Every line of the data below should be printed exactly. Nothing may be dropped.

┄┄┄┄┄┄

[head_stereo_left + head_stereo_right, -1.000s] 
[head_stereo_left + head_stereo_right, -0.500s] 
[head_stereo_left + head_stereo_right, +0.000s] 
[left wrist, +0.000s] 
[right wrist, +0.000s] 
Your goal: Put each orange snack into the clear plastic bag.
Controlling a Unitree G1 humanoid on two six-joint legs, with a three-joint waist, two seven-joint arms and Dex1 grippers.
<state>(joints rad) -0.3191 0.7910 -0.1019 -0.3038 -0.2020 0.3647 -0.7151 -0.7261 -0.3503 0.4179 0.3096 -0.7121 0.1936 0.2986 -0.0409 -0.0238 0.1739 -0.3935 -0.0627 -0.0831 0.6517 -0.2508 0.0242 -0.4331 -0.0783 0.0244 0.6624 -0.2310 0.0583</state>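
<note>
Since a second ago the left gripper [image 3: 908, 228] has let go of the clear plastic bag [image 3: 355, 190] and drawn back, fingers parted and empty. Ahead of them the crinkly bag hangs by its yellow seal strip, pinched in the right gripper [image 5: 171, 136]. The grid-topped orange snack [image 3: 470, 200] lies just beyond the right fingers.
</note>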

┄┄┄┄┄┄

_RESPONSE_
[head_stereo_left + head_stereo_right, -1.000s] 
[head_stereo_left + head_stereo_right, -0.500s] 
[head_stereo_left + head_stereo_right, +0.000s] 
[left wrist, +0.000s] 
[right wrist, +0.000s] 
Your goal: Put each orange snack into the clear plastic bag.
Controlling a Unitree G1 humanoid on two six-joint legs, with a three-joint waist, two seven-joint arms and Dex1 grippers.
<state>(joints rad) -0.3191 0.7910 -0.1019 -0.3038 -0.2020 0.3647 -0.7151 -0.7261 -0.3503 0.4179 0.3096 -0.7121 0.1936 0.2986 -0.0409 -0.0238 0.1739 -0.3935 -0.0627 -0.0831 0.6517 -0.2508 0.0242 -0.4331 -0.0783 0.0244 0.6624 -0.2310 0.0583</state>
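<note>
Since a second ago the left gripper [image 3: 908, 228] has let go of the clear plastic bag [image 3: 355, 190] and drawn back, fingers parted and empty. Ahead of them the crinkly bag hangs by its yellow seal strip, pinched in the right gripper [image 5: 171, 136]. The grid-topped orange snack [image 3: 470, 200] lies just beyond the right fingers.
</note>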

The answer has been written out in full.